**WORK TO COMPLETE**
Reproduce every record exactly as given.

Dataset excerpts
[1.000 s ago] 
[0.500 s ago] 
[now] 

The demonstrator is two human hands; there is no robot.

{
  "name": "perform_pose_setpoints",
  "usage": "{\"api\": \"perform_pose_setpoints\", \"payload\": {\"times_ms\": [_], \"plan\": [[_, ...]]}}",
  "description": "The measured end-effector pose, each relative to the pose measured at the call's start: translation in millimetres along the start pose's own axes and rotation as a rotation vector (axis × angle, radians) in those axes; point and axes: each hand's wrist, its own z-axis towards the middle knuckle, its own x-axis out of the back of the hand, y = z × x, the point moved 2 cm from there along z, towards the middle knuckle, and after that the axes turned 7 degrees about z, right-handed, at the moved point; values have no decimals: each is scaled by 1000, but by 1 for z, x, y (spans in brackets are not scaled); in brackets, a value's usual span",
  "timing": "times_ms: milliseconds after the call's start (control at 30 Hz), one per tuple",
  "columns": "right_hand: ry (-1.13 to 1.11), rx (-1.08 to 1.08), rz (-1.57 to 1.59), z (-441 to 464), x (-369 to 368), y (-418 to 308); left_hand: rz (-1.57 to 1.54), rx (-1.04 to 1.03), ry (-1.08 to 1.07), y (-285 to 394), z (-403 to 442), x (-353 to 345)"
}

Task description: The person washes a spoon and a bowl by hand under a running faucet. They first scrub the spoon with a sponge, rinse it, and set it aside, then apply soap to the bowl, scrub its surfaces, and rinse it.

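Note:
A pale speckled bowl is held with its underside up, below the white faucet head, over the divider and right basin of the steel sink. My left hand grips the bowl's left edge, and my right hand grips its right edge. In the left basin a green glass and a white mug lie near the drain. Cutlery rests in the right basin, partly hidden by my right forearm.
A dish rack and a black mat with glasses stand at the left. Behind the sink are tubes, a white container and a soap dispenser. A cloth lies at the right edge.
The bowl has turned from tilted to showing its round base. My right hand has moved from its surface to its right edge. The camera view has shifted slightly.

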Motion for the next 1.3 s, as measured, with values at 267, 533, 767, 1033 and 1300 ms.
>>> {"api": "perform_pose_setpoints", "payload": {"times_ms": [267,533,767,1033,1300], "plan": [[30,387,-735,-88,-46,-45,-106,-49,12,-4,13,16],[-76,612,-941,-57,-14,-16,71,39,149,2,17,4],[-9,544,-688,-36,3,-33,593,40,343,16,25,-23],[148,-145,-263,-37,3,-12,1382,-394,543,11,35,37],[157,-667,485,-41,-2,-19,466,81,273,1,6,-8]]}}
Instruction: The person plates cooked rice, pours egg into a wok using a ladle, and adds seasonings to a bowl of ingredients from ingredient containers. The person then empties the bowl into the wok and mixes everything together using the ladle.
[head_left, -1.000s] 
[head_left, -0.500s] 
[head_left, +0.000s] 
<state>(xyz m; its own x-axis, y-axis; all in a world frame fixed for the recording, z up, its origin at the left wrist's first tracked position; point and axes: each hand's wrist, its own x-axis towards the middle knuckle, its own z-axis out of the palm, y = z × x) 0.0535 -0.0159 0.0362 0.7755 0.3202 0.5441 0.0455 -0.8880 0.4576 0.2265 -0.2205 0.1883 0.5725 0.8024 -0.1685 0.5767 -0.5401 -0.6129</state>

**YOUR RESPONSE**
[1.000 s ago] 
[0.500 s ago] 
[now] 

The demonstrator is two human hands; there is no robot.

{
  "name": "perform_pose_setpoints",
  "usage": "{\"api\": \"perform_pose_setpoints\", \"payload\": {\"times_ms\": [_], \"plan\": [[_, ...]]}}",
  "description": "The measured end-effector pose, each relative to the pose measured at the call's start: translation in millimetres along the start pose's own axes and rotation as a rotation vector (axis × angle, radians) in those axes; point and axes: each hand's wrist, its own z-axis towards the middle knuckle, its own x-axis out of the back of the hand, y = z × x, the point moved 2 cm from there along z, towards the middle knuckle, and after that the axes turned 7 degrees about z, right-handed, at the moved point; values have no decimals: each is scaled by 1000, but by 1 for z, x, y (spans in brackets are not scaled); in brackets, a value's usual span",
  "timing": "times_ms: milliseconds after the call's start (control at 30 Hz), one per tuple",
  "columns": "right_hand: ry (-1.13 to 1.11), rx (-1.08 to 1.08), rz (-1.57 to 1.59), z (-441 to 464), x (-369 to 368), y (-418 to 308); left_hand: rz (-1.57 to 1.54), rx (-1.04 to 1.03), ry (-1.08 to 1.07), y (-285 to 394), z (-403 to 442), x (-353 to 345)"
}

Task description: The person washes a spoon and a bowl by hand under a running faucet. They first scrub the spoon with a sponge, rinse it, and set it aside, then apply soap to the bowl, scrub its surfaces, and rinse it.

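Note:
A pale speckled bowl is held with its underside up, below the white faucet head, over the divider and right basin of the steel sink. My left hand grips the bowl's left edge, and my right hand grips its right edge. In the left basin a green glass and a white mug lie near the drain. Cutlery rests in the right basin, partly hidden by my right forearm.
A dish rack and a black mat with glasses stand at the left. Behind the sink are tubes, a white container and a soap dispenser. A cloth lies at the right edge.
The bowl has turned from tilted to showing its round base. My right hand has moved from its surface to its right edge. The camera view has shifted slightly.
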
Motion for the next 1.3 s, as measured, with values at 267, 533, 767, 1033 and 1300 ms.
>>> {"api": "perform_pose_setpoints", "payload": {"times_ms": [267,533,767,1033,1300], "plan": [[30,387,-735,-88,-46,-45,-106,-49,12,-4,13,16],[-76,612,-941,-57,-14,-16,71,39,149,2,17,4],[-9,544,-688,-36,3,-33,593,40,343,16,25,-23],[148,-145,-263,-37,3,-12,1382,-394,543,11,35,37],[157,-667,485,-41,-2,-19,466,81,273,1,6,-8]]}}
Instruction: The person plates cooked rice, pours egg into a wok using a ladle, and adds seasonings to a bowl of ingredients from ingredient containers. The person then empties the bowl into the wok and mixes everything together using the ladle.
[head_left, -1.000s] 
[head_left, -0.500s] 
[head_left, +0.000s] 
<state>(xyz m; its own x-axis, y-axis; all in a world frame fixed for the recording, z up, its origin at the left wrist's first tracked position; point and axes: each hand's wrist, its own x-axis towards the middle knuckle, its own z-axis out of the palm, y = z × x) 0.0535 -0.0159 0.0362 0.7755 0.3202 0.5441 0.0455 -0.8880 0.4576 0.2265 -0.2205 0.1883 0.5725 0.8024 -0.1685 0.5767 -0.5401 -0.6129</state>

The exercise requires no more work.